La crisi è quel momento in cui il vecchio muore e il nuovo stenta a nascere. Antonio Gramsci

domenica 18 settembre 2016

Islam, uno scisma proiettato sul presente

di Ernesto Milanesi
Un agile compendio dedicato ai 200 milioni di devoti sparsi dall’Iran all’Azerbaigian, dal Libano fino al Bangladesh. E soprattutto l’indispensabile vademecum per comprendere una fede assolutamente alternativa all’eresia Daesh. Mohammad Ali Amir-Moezzi, professore di Esegesi e teologia dell’islam sciita all’Éecole pratique des Hautes Études alla Sorbona, racconta la storia dell’altro islam insieme all’identità di una minoranza spesso perseguitata. L’islam degli sciiti.
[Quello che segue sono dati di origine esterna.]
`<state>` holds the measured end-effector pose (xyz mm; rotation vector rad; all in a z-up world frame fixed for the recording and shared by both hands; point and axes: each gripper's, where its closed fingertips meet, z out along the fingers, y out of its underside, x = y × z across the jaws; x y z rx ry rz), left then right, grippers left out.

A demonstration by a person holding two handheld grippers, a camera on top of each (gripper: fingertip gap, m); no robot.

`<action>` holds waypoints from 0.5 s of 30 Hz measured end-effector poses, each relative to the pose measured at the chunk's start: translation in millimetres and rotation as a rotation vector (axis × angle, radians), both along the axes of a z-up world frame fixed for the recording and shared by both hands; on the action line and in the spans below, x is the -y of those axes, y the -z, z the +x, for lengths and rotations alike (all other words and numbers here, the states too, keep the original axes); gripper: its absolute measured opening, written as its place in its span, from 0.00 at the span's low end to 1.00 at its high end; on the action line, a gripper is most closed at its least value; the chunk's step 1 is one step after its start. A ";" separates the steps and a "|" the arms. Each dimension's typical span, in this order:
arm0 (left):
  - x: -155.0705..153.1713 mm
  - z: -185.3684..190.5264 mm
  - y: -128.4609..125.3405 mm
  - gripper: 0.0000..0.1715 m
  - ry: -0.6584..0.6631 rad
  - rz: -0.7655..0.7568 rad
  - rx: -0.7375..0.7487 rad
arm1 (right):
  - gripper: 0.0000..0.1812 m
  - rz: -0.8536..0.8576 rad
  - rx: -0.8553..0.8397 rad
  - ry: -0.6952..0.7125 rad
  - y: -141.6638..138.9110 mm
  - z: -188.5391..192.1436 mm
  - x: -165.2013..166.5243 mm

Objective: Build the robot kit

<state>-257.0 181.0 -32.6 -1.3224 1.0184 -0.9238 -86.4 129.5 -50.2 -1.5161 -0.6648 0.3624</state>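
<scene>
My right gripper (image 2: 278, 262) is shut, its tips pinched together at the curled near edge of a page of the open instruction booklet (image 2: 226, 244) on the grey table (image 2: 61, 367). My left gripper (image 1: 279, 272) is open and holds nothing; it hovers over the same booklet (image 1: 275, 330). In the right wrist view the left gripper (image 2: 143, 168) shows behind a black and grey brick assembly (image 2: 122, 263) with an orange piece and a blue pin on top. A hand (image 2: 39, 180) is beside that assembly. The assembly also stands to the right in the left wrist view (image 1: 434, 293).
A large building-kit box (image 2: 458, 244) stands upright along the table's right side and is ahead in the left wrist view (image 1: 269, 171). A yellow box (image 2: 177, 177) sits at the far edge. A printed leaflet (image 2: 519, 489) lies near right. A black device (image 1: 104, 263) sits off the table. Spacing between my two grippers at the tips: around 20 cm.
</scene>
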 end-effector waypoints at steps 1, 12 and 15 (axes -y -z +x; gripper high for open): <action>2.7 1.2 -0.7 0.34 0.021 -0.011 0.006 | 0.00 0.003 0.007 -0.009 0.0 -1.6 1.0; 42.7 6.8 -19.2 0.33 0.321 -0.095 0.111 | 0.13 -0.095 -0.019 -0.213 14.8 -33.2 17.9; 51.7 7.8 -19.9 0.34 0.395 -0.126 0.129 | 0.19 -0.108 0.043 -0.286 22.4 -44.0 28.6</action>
Dalla saggezza mistica alla tentazione politica (Edizioni Dehoniane, pp. 88, euro 8) tradotto da Giovanni Cerro schiude una prospettiva «ecumenica» a partire dall’assunto: «Lo sciismo è una imamologia esattamente come il cristianesmo è una cristologia».
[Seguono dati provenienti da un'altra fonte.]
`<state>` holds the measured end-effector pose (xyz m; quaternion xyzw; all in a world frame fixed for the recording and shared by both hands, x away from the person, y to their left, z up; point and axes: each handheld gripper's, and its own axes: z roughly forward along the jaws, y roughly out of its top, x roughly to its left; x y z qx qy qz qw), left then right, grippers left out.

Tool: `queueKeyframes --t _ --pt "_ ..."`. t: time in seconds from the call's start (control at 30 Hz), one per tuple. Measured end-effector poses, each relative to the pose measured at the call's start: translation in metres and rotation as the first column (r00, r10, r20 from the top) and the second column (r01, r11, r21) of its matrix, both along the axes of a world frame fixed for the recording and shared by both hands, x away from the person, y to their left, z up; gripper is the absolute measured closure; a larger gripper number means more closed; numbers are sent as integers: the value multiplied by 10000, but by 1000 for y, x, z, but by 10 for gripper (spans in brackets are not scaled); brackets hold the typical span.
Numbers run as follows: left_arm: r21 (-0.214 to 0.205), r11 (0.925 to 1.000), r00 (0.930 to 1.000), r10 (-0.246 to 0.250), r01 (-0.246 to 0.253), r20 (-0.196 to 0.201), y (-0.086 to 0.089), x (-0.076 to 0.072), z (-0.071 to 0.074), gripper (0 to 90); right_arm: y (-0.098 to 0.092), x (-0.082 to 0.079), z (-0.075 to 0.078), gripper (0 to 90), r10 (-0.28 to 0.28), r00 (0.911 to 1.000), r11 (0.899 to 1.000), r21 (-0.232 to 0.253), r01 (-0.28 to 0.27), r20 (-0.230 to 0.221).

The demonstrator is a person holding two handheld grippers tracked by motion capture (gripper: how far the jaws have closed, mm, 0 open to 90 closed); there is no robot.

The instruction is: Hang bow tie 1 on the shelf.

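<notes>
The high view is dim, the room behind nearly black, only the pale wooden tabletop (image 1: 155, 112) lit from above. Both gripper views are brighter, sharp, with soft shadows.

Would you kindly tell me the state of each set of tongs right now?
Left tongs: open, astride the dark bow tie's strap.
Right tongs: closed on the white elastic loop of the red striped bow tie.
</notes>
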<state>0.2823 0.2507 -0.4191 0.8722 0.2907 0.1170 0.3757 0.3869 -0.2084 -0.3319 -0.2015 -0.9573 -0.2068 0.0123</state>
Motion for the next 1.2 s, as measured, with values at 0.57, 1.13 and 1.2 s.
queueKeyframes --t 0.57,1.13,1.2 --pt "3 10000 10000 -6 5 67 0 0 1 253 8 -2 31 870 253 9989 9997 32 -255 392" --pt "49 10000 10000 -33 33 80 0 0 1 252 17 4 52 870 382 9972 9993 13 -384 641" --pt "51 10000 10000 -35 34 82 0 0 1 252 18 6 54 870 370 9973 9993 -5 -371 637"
Lo «scisma» risale al 632, quando Abû Bakr e ‘Umar scipparono ad Alî la naturale guida della comunità alla morte di Maometto. E già qui scatta la radicale alternativa al Califfato che culminerà nel massacro di Karbala nel 680, quando all’iniziale «complotto» dinastico si aggiunge il «tradimento» nei confronti dell’eredità del profeta di Allah.
Così il «partito» si fa stato di fede fino a coltivarne l’occultamento con il dodicesimo imam. Spiega Mohammad Ali Amir Moezzi: «Imam è una parola che, nel mondo sciita, non rappresenta semplicemente gli esperti della religione, bensì guide spirituali veneratissime. La specificità di questa corrente sta proprio nella profonda devozione agli imam, che dà forma alla teologia – lo sciismo è la religione della guida spirituale – così come alle espressioni di fede popolare. Con tutte le forme di venerazione a Muhammad, Fatima e Ali, ai loro figli Hasan e Husayn e a tutti i discendenti».
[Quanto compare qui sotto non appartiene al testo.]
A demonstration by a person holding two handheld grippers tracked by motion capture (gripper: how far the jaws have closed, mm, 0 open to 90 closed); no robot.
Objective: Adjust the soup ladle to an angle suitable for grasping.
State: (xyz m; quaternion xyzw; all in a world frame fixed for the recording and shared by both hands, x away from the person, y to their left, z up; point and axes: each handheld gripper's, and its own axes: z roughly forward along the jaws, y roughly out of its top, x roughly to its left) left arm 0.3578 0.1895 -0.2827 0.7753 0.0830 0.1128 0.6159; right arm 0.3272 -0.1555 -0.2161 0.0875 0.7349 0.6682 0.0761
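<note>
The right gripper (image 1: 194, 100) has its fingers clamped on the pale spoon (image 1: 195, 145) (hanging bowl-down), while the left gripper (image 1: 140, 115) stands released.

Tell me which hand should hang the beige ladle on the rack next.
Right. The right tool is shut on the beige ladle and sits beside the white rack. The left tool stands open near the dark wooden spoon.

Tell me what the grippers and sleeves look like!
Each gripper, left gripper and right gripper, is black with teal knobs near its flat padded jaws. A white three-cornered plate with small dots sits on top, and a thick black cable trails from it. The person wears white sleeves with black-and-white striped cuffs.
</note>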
Con la rivoluzione del 1979, gli sciiti sono diventati sinonimo di seguaci di Khomeyni nella Repubblica degli ayatollah che hanno sancito la religione di stato in Iran.
Tuttavia, questo islam si rivela ben più complesso e ricco delle semplificazioni geo-politiche anche di stretta attualità. È una visione duale del mondo, della fede, della teofania: «Tutte le realtà, dalle più sacre alle più banali, possiedono almeno due livelli: uno apparente (zâhir) e un livello segreto, non manifesto (bâtin) che a sua volta può contenere altri livelli ancora più segreti (bâtin al bâtin). Il livello nascosto, esoterico di Dio, è il livello dell’inconoscibile, dell’assoluto nascondimento divino».
Per gli sciiti il Corano è libro silenzioso, guida muta perché spetta all’imam il ruolo di «Corano parlante». Tant’è che ai «musulmani smarriti» fa da contraltare la disciplina dell’arcano. «Iniziazione e lotta: tutto il destino storico dello sciismo può essere considerato come una tensione tra queste due costanti, poiché esso ritiene che la prima determini la spiritualità dell’umanità e la seconda la sua storia. Il fedele sciita è costantemente chiamato a tenersi in equilibrio al punto di intersezione di questi due assi» conclude Mohammad Ali Amir Moezzi.
Islam, dunque, con una secolare storia parallela. Dottrina «ermeneutica» e insieme fede diversa. È la gente della walâya: «Il termine significa sia prossimità, amicizia, amore e alleanza, sia potere, autorità o anche carisma e santità. Nella sua accezione tecnica sciita il termine possiede due significati principali: l’uno legato al fedele credente, l’altro alla figura dell’imam».
Allora se a Teheran l’islam sciita è approdato all’ideologia della guida suprema anche in termini politici, resta il fatto che la «saggezza mistica» di questa fede non si lascia liquidare tanto facilmente né confondere con le banali categorie del dopo 11 settembre. Forse, occorre misurarsi laicamente con un mondo tutt’altro che estraneo alle nostre stesse radici. A maggior ragione, in tempi di «guerra di religione».
Tanto più che Mohammad Ali Amir Moezzi ci aveva ammonito per tempo: «L’islam politico e radicale era praticamente inesistente, qualche decennio fa. È divenuto il mostro potente e onnipresente che sappiamo soprattutto dopo l’invasione dell’Afghanistan e della Cecenia e quella americana dell’Iraq, con le atrocità commesse da questi invasori sulle popolazioni locali».